When statutory work and family entitlements are deemed insufficient, how do workers respond and compensate? Some evidence suggests that unionization may secure higher benefit entitlements than what is statutorily guaranteed. However, the universality of this “success story” is far from established, particularly in contexts where unions play a less salient role. Bridging this gap, we construct a novel dataset of all private sector collective bargaining agreements (CBAs) in the Philippines from 2016-2021 to: descriptively estimate (i) the prevalence of paid parental leaves (PPLs) in CBAs; (ii) whether having female leaders is associated with a higher probability of PPL inclusion; and (iii) whether wage increase provisions “crowd-out” PPLs. We further estimate the effect of a 2019 maternity leave reform, which increased leave entitlements from 8 to 15 weeks, on the inclusion of PPLs in CBAs using two identification strategies - a pre-post comparison of multi-plant ultimate parent entities (UPEs) and a regression discontinuity in time (RDiT) design. Results suggest that around 65% of CBAs contain reinforcing provisions that merely restate statutory leave entitlements, while only 5% contain augmenting provisions that secure more leaves. Second, neither wage increases nor the 2019 reform crowds out PPL provisions.
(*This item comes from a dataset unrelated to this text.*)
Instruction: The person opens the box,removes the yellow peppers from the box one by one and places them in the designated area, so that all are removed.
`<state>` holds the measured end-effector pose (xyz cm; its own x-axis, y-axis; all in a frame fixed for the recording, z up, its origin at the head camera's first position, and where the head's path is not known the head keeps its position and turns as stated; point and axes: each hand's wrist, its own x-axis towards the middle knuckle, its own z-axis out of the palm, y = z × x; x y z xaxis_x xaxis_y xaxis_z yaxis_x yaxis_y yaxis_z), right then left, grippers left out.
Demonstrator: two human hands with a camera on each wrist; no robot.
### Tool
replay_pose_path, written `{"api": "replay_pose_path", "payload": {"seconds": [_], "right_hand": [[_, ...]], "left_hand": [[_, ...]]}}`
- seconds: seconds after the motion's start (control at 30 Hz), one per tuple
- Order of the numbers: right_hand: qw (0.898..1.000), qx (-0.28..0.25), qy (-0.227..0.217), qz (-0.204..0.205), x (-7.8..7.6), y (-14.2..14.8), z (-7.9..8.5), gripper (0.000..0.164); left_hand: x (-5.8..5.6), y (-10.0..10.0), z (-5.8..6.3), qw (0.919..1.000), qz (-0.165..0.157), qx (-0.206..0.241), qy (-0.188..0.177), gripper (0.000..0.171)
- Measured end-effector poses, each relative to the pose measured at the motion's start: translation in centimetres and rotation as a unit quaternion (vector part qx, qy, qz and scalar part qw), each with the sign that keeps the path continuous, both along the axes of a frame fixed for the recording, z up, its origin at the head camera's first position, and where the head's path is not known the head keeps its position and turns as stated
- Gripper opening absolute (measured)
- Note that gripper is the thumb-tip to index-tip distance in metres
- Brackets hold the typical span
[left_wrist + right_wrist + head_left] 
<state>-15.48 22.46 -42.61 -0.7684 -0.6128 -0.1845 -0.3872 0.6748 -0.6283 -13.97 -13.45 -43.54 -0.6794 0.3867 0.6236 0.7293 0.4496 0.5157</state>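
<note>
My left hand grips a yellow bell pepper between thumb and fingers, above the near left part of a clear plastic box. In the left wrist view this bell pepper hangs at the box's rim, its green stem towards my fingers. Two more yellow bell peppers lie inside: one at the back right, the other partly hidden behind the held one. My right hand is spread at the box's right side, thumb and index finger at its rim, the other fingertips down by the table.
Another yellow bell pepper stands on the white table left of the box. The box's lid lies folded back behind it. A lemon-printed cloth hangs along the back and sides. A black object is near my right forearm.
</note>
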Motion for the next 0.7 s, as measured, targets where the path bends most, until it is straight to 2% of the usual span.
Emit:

On the contrary, we find a crowding-in pattern - wage increase provisions at the extensive and intensive margins are associated with a higher probability of PPL inclusion. Unpacking potential mechanisms, semi-structured interviews with union leaders and negotiators support a bounded augmentation hypothesis such that where compliance and enforcement of statutory entitlements are perceived as weak, redundancy is as much of an objective as augmentation is in collective bargaining.

Speaker:

Vincent Ramos is a Research Fellow at the University of Southampton, working on the demographic consequences of employment uncertainty. Concurrently, he is leading projects on concentration, representation, and bargaining in Philippine labor markets and the consequences of restrictive covenants in employment contracts. His work has been published in Work, Employment and Society, the European Journal of Population, and Industrial Relations Journal, among others. He holds a PhD in Public Policy (summa cum laude) from the DYNAMICS Research Training Group, jointly organized by the Hertie School Berlin and the Humboldt University Berlin. His primary areas of interest are labor and economic demography and labor market institutions.

REGISTRATION

Date:         21 February 2025 (Friday)
Time:        4:00 PM (Manila Time)
Location: Judith R. Duavit-Vasquez and Class of 1984 Room (105), UP School of Economics

Contact us at upseresearch.upd@up.edu.ph for questions and concerns.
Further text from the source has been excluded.